**SUPPLIED MATERIAL**
.....

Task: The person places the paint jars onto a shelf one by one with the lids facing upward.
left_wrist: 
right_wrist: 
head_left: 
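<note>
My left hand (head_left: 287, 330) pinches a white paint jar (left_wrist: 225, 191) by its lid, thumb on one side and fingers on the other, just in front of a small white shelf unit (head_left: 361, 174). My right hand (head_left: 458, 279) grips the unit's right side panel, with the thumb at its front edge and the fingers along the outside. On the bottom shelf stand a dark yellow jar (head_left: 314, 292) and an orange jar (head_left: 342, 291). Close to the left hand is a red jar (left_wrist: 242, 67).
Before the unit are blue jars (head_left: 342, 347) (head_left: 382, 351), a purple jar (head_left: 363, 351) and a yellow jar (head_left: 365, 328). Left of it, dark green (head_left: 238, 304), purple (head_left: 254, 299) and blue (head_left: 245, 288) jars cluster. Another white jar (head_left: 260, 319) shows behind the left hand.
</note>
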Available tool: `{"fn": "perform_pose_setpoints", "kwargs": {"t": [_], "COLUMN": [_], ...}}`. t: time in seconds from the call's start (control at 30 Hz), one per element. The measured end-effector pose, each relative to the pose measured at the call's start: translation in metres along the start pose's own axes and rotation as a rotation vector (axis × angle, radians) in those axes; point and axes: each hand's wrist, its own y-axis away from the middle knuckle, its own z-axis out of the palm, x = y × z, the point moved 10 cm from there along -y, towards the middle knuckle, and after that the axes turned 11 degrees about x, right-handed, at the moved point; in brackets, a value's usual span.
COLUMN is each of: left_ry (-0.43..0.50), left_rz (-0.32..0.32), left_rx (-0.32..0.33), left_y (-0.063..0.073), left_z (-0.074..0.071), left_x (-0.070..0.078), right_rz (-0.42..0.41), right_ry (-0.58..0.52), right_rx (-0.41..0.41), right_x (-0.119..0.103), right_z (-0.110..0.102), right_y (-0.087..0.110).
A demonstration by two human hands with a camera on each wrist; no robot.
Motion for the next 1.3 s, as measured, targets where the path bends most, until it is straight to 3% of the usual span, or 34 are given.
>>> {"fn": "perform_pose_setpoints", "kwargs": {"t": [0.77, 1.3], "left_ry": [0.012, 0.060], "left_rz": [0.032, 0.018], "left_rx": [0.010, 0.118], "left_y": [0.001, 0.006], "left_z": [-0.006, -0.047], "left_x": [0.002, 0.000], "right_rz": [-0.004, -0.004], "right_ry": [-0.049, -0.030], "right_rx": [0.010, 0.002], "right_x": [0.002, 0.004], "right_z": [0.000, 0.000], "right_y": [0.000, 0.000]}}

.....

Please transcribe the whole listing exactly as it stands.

**SOLUTION**
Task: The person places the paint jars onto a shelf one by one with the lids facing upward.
left_wrist: 
right_wrist: 
head_left: 
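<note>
My left hand (head_left: 287, 330) pinches a white paint jar (left_wrist: 225, 191) by its lid, thumb on one side and fingers on the other, just in front of a small white shelf unit (head_left: 361, 174). My right hand (head_left: 458, 279) grips the unit's right side panel, with the thumb at its front edge and the fingers along the outside. On the bottom shelf stand a dark yellow jar (head_left: 314, 292) and an orange jar (head_left: 342, 291). Close to the left hand is a red jar (left_wrist: 242, 67).
Before the unit are blue jars (head_left: 342, 347) (head_left: 382, 351), a purple jar (head_left: 363, 351) and a yellow jar (head_left: 365, 328). Left of it, dark green (head_left: 238, 304), purple (head_left: 254, 299) and blue (head_left: 245, 288) jars cluster. Another white jar (head_left: 260, 319) shows behind the left hand.
</note>
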Available tool: `{"fn": "perform_pose_setpoints", "kwargs": {"t": [_], "COLUMN": [_], ...}}`. t: time in seconds from the call's start (control at 30 Hz), one per element. The measured end-effector pose, each relative to the pose measured at the call's start: translation in metres along the start pose's own axes and rotation as a rotation vector (axis × angle, radians) in those axes; point and axes: each hand's wrist, its own y-axis away from the middle knuckle, its own z-axis out of the palm, x = y × z, the point moved 10 cm from there along -y, towards the middle knuckle, and after that the axes turned 11 degrees about x, right-handed, at the moved point; in brackets, a value's usual span.
COLUMN is each of: left_ry (-0.43..0.50), left_rz (-0.32..0.32), left_rx (-0.32..0.33), left_y (-0.063..0.073), left_z (-0.074..0.071), left_x (-0.070..0.078), right_rz (-0.42..0.41), right_ry (-0.58..0.52), right_rx (-0.41..0.41), right_x (-0.119..0.103), right_z (-0.110..0.102), right_y (-0.087..0.110).
A demonstration by two human hands with a camera on each wrist; no robot.
Motion for the next 1.3 s, as measured, targets where the path bends most, until it is straight to 3% of the usual span, or 34 are given.
>>> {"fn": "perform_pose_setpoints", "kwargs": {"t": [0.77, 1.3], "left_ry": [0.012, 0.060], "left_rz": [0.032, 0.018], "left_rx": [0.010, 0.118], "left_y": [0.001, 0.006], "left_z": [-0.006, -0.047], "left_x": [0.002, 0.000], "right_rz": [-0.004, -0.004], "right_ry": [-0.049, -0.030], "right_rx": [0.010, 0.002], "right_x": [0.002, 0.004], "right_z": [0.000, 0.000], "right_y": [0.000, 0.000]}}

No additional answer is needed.